▶ **AIM OF THE EXERCISE**
In the data below, locate each line with the word "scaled" and list it.

—————

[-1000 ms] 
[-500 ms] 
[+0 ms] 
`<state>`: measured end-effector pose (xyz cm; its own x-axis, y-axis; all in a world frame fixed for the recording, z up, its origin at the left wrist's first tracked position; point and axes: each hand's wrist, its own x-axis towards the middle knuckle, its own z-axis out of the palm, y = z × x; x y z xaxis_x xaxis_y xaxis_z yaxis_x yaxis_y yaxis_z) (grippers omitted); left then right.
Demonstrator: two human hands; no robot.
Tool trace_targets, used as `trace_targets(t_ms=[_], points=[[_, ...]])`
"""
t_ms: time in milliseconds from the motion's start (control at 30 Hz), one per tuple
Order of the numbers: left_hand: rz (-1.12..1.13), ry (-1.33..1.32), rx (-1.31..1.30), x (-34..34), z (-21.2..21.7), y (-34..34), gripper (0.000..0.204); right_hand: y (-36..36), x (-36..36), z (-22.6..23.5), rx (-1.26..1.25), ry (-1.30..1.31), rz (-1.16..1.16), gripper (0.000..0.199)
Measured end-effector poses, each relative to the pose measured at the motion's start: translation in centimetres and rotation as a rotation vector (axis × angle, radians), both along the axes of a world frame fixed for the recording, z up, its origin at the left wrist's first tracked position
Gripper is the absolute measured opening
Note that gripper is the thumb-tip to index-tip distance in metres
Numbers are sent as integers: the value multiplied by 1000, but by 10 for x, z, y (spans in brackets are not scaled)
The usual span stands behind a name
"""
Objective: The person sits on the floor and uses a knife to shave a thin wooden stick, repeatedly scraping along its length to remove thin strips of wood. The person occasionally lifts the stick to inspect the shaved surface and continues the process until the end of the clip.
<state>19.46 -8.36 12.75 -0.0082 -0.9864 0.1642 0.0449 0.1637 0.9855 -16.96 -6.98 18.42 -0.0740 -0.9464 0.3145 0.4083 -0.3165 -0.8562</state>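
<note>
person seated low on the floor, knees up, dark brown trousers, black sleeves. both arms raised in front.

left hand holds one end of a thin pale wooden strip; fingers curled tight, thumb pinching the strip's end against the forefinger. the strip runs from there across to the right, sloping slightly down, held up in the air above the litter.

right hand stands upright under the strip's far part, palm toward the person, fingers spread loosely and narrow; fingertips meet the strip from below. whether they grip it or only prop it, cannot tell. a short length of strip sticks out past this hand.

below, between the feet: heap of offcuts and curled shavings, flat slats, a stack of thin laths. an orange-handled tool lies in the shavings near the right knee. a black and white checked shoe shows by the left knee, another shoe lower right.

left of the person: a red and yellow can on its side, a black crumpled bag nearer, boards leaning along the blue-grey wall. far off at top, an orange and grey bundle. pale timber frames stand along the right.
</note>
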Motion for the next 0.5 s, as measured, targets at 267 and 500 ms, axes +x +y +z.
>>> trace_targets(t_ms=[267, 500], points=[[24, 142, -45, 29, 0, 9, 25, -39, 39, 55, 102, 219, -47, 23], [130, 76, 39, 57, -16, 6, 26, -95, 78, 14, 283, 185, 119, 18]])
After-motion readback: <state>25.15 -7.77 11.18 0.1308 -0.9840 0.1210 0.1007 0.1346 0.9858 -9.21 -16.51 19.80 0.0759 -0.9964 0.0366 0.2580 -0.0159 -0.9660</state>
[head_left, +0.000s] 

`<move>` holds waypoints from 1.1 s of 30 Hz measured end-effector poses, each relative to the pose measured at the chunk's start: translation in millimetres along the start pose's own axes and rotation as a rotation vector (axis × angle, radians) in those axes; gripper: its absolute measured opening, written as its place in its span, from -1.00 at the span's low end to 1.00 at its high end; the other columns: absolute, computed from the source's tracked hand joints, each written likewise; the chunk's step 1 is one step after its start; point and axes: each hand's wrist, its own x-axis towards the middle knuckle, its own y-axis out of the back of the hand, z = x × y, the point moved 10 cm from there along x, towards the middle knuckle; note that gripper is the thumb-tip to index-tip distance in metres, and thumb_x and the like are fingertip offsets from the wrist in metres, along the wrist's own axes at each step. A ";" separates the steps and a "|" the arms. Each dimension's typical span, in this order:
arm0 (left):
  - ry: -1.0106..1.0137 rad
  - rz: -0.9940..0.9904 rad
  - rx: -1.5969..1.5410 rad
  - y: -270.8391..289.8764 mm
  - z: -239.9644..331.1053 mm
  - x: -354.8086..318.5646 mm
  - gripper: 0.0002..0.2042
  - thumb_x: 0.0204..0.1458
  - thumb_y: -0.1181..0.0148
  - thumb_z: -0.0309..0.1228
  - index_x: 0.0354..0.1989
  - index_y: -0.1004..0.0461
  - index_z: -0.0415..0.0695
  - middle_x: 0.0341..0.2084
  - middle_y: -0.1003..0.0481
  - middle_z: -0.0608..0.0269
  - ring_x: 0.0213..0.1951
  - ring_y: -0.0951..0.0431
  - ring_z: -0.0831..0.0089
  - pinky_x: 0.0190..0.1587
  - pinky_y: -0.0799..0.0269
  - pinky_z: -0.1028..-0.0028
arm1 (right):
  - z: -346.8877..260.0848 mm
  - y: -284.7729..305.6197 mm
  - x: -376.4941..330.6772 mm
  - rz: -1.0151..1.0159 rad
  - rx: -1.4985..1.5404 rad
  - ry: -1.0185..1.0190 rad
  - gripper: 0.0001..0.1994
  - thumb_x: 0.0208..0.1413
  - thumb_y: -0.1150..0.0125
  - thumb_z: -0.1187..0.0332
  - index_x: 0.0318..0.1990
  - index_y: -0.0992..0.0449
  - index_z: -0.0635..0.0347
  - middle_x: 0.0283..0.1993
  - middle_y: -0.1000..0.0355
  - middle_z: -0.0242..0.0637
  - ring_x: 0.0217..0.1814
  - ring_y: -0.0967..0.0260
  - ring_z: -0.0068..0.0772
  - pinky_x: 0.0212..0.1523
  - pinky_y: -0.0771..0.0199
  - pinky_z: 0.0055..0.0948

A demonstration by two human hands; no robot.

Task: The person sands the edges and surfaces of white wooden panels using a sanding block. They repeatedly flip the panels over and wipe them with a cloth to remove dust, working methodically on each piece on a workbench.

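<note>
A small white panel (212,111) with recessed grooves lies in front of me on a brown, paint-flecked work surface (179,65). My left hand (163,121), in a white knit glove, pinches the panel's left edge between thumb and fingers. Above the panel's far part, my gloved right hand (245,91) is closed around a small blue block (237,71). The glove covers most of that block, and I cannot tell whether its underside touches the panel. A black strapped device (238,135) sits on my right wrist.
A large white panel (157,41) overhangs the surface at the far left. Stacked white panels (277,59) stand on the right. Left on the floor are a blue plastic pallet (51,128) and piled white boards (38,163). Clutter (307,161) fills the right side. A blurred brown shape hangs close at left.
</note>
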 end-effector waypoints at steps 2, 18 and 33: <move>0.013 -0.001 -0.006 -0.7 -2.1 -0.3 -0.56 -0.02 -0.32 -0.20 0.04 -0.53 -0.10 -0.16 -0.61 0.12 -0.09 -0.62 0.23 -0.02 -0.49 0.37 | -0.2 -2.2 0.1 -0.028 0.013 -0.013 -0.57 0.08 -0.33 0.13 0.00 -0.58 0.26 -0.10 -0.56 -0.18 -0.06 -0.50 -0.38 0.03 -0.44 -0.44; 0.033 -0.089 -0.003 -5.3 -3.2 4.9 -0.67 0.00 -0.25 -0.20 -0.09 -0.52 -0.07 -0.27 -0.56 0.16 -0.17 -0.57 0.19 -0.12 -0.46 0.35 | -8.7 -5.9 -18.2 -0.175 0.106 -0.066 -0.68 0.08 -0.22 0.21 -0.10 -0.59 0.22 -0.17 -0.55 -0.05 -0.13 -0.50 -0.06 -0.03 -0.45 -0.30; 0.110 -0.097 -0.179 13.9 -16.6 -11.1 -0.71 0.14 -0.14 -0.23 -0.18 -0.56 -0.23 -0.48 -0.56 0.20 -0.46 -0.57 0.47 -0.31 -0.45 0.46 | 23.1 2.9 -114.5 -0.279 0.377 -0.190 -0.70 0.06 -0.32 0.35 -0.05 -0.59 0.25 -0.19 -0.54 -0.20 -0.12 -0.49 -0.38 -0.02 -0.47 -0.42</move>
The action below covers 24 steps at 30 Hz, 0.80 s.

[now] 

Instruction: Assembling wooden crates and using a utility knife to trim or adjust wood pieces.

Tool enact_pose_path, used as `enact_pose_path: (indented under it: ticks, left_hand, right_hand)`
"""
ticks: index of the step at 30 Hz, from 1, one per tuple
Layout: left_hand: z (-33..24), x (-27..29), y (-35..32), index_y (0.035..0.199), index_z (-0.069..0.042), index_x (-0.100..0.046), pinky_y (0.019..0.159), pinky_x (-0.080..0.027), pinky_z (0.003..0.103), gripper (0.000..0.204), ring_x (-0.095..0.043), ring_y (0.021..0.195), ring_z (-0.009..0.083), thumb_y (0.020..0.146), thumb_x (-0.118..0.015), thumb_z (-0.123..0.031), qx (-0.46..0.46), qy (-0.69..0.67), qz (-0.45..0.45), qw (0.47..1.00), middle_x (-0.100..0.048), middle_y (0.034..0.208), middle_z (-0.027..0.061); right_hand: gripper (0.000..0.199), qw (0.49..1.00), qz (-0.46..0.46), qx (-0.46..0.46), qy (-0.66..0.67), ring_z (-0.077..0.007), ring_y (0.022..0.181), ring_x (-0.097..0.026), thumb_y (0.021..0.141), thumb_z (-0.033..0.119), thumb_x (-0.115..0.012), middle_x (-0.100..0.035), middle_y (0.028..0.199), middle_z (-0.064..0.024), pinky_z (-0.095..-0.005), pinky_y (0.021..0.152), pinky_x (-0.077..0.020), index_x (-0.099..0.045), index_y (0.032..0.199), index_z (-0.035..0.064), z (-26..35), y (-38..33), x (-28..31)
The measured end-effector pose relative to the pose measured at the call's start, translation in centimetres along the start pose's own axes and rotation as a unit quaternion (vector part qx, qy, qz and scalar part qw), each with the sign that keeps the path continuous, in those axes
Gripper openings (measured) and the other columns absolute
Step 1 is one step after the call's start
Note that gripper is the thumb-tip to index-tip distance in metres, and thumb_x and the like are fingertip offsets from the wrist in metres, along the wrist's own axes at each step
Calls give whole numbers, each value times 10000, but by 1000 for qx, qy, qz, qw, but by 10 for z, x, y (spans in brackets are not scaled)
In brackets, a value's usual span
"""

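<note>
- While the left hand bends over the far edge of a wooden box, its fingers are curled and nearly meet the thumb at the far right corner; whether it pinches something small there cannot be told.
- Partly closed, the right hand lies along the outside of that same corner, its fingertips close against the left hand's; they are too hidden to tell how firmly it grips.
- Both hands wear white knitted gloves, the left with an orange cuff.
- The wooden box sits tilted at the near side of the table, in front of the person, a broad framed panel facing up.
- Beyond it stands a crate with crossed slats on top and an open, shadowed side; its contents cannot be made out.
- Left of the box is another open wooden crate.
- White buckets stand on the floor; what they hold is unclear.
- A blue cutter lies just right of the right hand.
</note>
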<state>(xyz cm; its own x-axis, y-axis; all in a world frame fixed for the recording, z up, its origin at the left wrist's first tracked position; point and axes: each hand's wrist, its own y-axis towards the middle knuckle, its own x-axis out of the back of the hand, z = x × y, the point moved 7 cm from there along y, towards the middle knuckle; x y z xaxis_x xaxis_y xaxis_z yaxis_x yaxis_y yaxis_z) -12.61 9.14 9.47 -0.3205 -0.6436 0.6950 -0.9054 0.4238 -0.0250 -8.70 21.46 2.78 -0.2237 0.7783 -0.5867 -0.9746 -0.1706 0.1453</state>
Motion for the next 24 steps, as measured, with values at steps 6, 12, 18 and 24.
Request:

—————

▶ **REPLY TO THE EXERCISE**
Numbers are sent as integers: the value multiplied by 1000, but by 10 for x, z, y (spans in brackets are not scaled)
Calls give whole numbers, each value times 10000, but by 1000 for qx, qy, qz, qw, but by 10 for z, x, y (spans in brackets are not scaled)

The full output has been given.